Declaring Attributes in DTDs

An XML element in a well-formed document may not have two attributes of the same name. Therefore, cardinality operators are not required when attributes are declared.

The declaration of attributes takes the following general form:

<!ATTLIST 
 attributeName attributeType defaultDeclaration 
> 

The attributeType is any of the values in the following list:

  • CDATA— Any legal XML string.

  • ENTITY— Value that must match the name of an external unparsed entity.

  • ENTITIES— An ENTITY, except that more than one whitespace-separated name may occur.

  • ID— Value that must begin with a letter and then must consist of letters, numeric characters, hyphens, underscores, and period characters. At most, one attribute on any element can be of type ID. An ID attribute value must be unique in the XML document.

  • IDREF— The value of the attribute must match the value of an ID attribute elsewhere in the same XML document.

  • IDREFS— An IDREF, except that it may match more than one ID attribute value elsewhere in an XML document.

  • NMTOKEN— The attribute value may contain only letters, numeric characters, and colons. No whitespace is allowed.

  • NMTOKENS— An NMTOKEN, except that multiple values that do not contain whitespace are separated by whitespace characters.

The defaultDeclaration indicates whether a value is required, is optional, is fixed, or has a default value:

  • #FIXED "someValueInQuotes"— The value of the attribute is fixed to the value given inside the quotation marks.

  • #IMPLIED— A value for the attribute is optional.

  • #REQUIRED— A value for the attribute is required.

  • "someValueInQuotes"— A value for the attribute is optional. If no value is specified for the attribute in the XML document, the value "someValueInQuotes " is applied as a default.

For example, suppose that you have a very short XML document, as follows:

<order date="2002/11/30" orderNumber="NOV123" 
customerID="DB998"> 
<items> 
<!-- And so on --> 
</items> 
<order> 

This example shows three attributes of the order element; for business purposes, each of these is essential. These are declared as a list of attributes associated with the order element. The ATTLIST keyword implies an attribute list, but you can define as few as one attribute.

<!ELEMENT order (items)> 
<!-- An element declaration for the items element would go 
   here --> 
<!ATTLIST order 
customerID CDATA #REQUIRED 
date CDATA #REQUIRED 
orderNumber CDATA #REQUIRED 
> 

Types of Attributes

XML 1.0 DTDs provide very limited typing of attribute values, as discussed in the preceding section. For data-centric XML documents, this might be insufficient. This is one of the reasons behind the development of W3C XML Schema, described in Chapter 19.
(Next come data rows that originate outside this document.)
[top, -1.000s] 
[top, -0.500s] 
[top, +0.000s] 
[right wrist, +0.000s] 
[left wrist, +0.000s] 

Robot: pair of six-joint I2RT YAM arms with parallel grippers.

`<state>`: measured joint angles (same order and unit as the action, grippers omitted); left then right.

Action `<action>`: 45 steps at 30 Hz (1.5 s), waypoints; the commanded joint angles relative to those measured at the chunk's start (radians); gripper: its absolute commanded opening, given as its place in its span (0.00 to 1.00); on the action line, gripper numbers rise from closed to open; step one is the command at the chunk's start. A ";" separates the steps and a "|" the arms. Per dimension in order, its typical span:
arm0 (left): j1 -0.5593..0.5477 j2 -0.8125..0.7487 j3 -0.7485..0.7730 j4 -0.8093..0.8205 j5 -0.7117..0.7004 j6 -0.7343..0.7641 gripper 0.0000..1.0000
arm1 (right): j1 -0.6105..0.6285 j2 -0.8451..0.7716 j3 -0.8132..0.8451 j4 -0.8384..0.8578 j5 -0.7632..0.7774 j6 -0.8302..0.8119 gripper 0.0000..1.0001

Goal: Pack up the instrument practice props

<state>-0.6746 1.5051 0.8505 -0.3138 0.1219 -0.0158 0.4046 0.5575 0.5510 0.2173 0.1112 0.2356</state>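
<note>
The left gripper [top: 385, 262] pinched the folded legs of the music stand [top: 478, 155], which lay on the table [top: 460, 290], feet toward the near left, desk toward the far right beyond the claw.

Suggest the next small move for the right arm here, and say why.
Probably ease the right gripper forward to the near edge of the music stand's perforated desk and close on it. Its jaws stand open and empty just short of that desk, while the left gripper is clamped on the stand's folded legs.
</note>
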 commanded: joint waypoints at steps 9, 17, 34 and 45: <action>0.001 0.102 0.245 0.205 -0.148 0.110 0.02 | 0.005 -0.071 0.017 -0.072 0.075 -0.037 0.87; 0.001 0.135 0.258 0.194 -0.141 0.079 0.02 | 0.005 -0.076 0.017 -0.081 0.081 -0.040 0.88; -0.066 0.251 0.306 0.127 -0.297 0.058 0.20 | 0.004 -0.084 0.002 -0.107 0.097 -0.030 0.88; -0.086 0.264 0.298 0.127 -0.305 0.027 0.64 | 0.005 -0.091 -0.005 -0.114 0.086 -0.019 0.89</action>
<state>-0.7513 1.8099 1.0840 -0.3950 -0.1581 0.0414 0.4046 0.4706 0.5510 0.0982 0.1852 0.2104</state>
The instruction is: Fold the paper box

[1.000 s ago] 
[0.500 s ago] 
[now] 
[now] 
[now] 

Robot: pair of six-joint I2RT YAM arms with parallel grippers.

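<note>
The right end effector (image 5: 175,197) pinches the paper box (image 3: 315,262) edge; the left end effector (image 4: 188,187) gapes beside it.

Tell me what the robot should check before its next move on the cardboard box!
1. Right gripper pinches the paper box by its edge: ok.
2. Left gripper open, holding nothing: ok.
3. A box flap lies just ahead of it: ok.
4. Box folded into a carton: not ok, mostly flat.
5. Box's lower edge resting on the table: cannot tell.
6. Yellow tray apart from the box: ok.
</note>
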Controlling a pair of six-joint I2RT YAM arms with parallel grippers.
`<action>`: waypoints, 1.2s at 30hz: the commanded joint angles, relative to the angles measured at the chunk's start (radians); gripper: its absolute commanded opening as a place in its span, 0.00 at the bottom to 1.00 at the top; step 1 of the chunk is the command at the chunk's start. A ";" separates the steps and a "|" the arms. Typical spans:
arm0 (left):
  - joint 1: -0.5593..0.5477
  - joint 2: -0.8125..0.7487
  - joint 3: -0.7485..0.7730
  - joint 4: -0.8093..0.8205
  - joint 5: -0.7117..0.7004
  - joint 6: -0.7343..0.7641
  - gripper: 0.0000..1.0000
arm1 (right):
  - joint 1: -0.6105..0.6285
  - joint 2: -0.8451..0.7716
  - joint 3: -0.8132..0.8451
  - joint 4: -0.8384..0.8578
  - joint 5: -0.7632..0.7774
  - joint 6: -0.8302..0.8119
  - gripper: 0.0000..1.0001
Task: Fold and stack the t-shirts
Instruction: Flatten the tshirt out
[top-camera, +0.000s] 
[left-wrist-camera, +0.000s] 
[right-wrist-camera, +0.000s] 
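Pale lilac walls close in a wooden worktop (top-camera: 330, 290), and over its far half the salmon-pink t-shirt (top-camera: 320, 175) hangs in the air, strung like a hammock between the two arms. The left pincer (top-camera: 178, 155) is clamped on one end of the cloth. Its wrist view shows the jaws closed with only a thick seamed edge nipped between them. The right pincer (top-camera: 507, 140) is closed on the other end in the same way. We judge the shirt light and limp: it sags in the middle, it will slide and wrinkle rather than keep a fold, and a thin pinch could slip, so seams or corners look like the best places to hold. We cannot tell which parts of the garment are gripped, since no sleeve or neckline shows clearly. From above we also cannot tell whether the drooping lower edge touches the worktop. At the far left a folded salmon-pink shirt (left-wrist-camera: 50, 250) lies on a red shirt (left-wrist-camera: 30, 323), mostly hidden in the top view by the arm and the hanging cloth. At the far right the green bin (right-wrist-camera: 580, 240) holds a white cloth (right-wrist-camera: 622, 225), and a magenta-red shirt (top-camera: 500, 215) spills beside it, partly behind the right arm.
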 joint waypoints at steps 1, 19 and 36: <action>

Specifying Default Attribute Values

You can specify default values for attributes when no value is given. For example, consider a business document structured as follows:

<Report> 
<Paragraph status="public">Some text.</Paragraph> 
<Paragraph status="confidential">Some confidential 
   text</Paragraph> 
<Paragraph>Some text.</Paragraph> 
</Report> 

To preserve confidentiality, you can make it essential that a human actually decide to make any information public by having the following attribute declaration:

<!ATTLIST Paragraph status "confidential" #REQUIRED> 

If an author specifies status="public", the default value is not applied. However, if the author overlooks the need to assign a status attribute to a Paragraph element, the Paragraph element’s content is confidential until a human author overrides the default.